# WORK TASK:
Write out the records again exactly and exclude the pictures.

Records drawn from a dataset

***

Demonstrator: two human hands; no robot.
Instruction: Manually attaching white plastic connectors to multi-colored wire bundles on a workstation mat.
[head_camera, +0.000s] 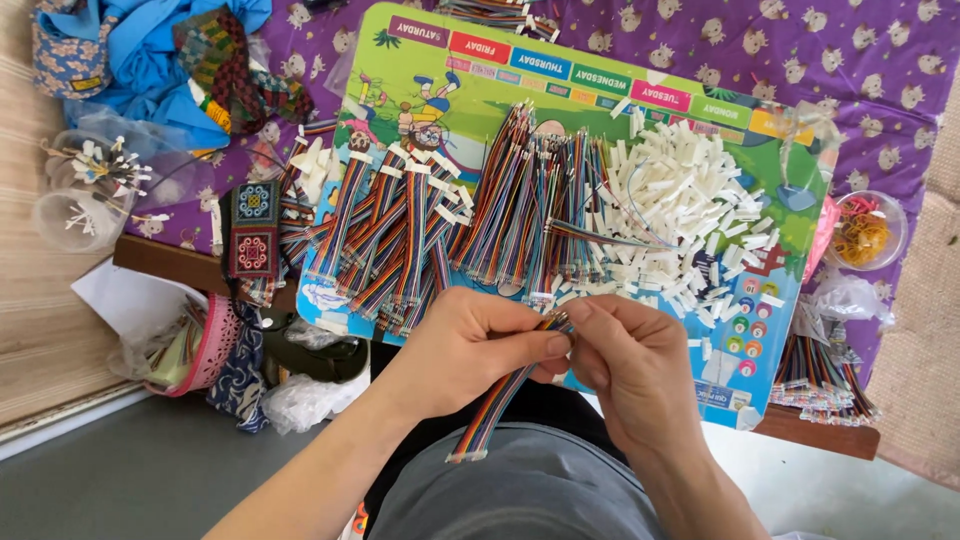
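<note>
My left hand (462, 345) and my right hand (628, 355) meet over my lap and both pinch one end of a multicoloured ribbon cable (497, 404). The cable hangs down to the left, ending in a small white connector near my grey shirt. Just beyond my hands lies a colourful picture board (700, 110). On it rest bundles of similar ribbon cables (450, 215) on the left and middle, and a heap of small white plastic connectors (680, 200) on the right.
A purple patterned cloth (880, 90) covers the table. A clear bowl of rubber bands (862, 232) sits at the right, more cable bundles (820, 375) at the lower right. Clear cups with wires (85, 190), blue fabric (160, 60) and a pink basket (205, 345) lie at the left.
</note>
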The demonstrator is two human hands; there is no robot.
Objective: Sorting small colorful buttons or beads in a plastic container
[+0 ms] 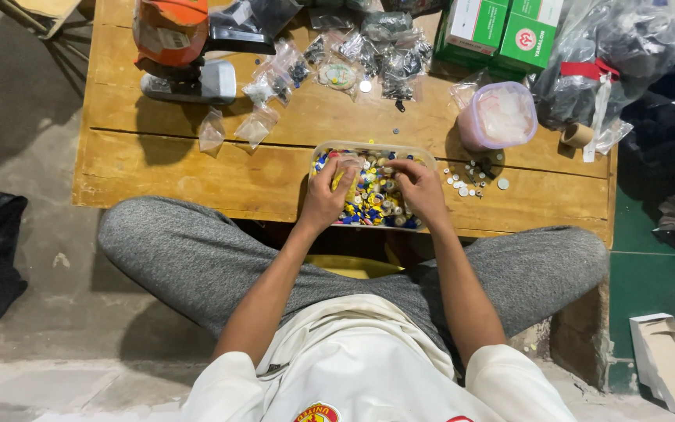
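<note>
A clear plastic tub (376, 146) full of small coloured buttons in blue, yellow, white and red sits at the near edge of a low wooden table (197, 168). My left hand (326, 199) rests inside the tub's left half, fingers curled into the buttons. My right hand (419, 191) is in the right half, fingers bent down among the buttons. Whether either hand pinches a button is hidden by the fingers. A small cluster of loose white and grey buttons (470, 176) lies on the wood just right of the tub.
A pink lidded tub (498, 117) stands right of centre. Small clear bags (259, 125) of parts, green boxes (501, 27), an orange-topped tool (177, 47) and a big plastic bag (626, 55) crowd the far side. My crossed legs (189, 250) lie under the near edge.
</note>
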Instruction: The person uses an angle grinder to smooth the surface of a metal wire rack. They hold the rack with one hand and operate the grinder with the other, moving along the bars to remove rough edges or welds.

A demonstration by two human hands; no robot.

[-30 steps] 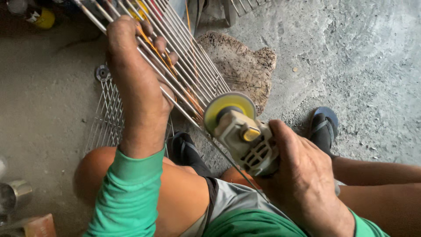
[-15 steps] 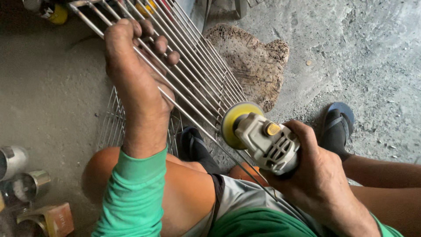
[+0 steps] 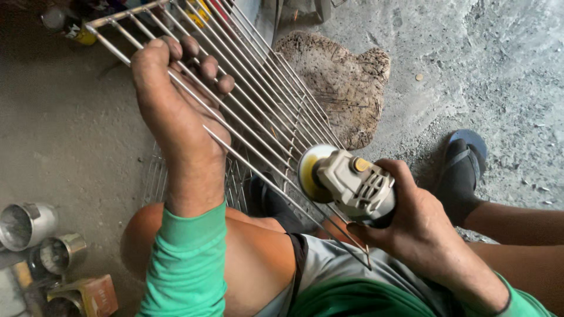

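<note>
My left hand (image 3: 176, 105) grips the rods of a metal wire rack (image 3: 258, 100), which slants from the upper left down toward my lap. My right hand (image 3: 414, 226) is closed around the body of a grey angle grinder (image 3: 352, 182). Its yellow-backed disc (image 3: 310, 173) sits against the rack's lower rods. A second wire grid (image 3: 155, 182) lies flat on the floor under the rack. My bare knees and green sleeves fill the lower part of the view.
A worn wooden block (image 3: 343, 94) lies on the concrete floor beyond the rack. My foot in a dark sandal (image 3: 464, 164) is at the right. Metal cups (image 3: 26, 226) and a small box (image 3: 94, 296) sit at the lower left. Cans (image 3: 70, 26) stand at the top left.
The view has shifted, so the rack, hands and grinder sit further right and lower. My left hand has slid along the rack's rods. The disc stays at the rack's lower rods.
</note>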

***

# RESPONSE FOR THIS EXERCISE:
Demonstrator: two human hands; no robot.
Instruction: Manually attaching white plastic connectors to multi-colored wire bundles on a workstation mat.
[head_camera, +0.000s] 
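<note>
My left hand (462, 345) and my right hand (628, 355) meet over my lap and both pinch one end of a multicoloured ribbon cable (497, 404). The cable hangs down to the left, ending in a small white connector near my grey shirt. Just beyond my hands lies a colourful picture board (700, 110). On it rest bundles of similar ribbon cables (450, 215) on the left and middle, and a heap of small white plastic connectors (680, 200) on the right.
A purple patterned cloth (880, 90) covers the table. A clear bowl of rubber bands (862, 232) sits at the right, more cable bundles (820, 375) at the lower right. Clear cups with wires (85, 190), blue fabric (160, 60) and a pink basket (205, 345) lie at the left.
</note>
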The demonstrator is two human hands; there is no robot.
Objective: Sorting small colorful buttons or beads in a plastic container
[+0 ms] 
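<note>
A clear plastic tub (376, 146) full of small coloured buttons in blue, yellow, white and red sits at the near edge of a low wooden table (197, 168). My left hand (326, 199) rests inside the tub's left half, fingers curled into the buttons. My right hand (419, 191) is in the right half, fingers bent down among the buttons. Whether either hand pinches a button is hidden by the fingers. A small cluster of loose white and grey buttons (470, 176) lies on the wood just right of the tub.
A pink lidded tub (498, 117) stands right of centre. Small clear bags (259, 125) of parts, green boxes (501, 27), an orange-topped tool (177, 47) and a big plastic bag (626, 55) crowd the far side. My crossed legs (189, 250) lie under the near edge.
</note>
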Instruction: The person uses an angle grinder to smooth the surface of a metal wire rack. They hold the rack with one hand and operate the grinder with the other, moving along the bars to remove rough edges or welds.

A demonstration by two human hands; no robot.

[-30 steps] 
[-15 steps] 
[+0 steps] 

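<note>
My left hand (image 3: 176, 105) grips the rods of a metal wire rack (image 3: 258, 100), which slants from the upper left down toward my lap. My right hand (image 3: 414, 226) is closed around the body of a grey angle grinder (image 3: 352, 182). Its yellow-backed disc (image 3: 310, 173) sits against the rack's lower rods. A second wire grid (image 3: 155, 182) lies flat on the floor under the rack. My bare knees and green sleeves fill the lower part of the view.
A worn wooden block (image 3: 343, 94) lies on the concrete floor beyond the rack. My foot in a dark sandal (image 3: 464, 164) is at the right. Metal cups (image 3: 26, 226) and a small box (image 3: 94, 296) sit at the lower left. Cans (image 3: 70, 26) stand at the top left.
The view has shifted, so the rack, hands and grinder sit further right and lower. My left hand has slid along the rack's rods. The disc stays at the rack's lower rods.
</note>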

Nothing else is required to complete the exercise.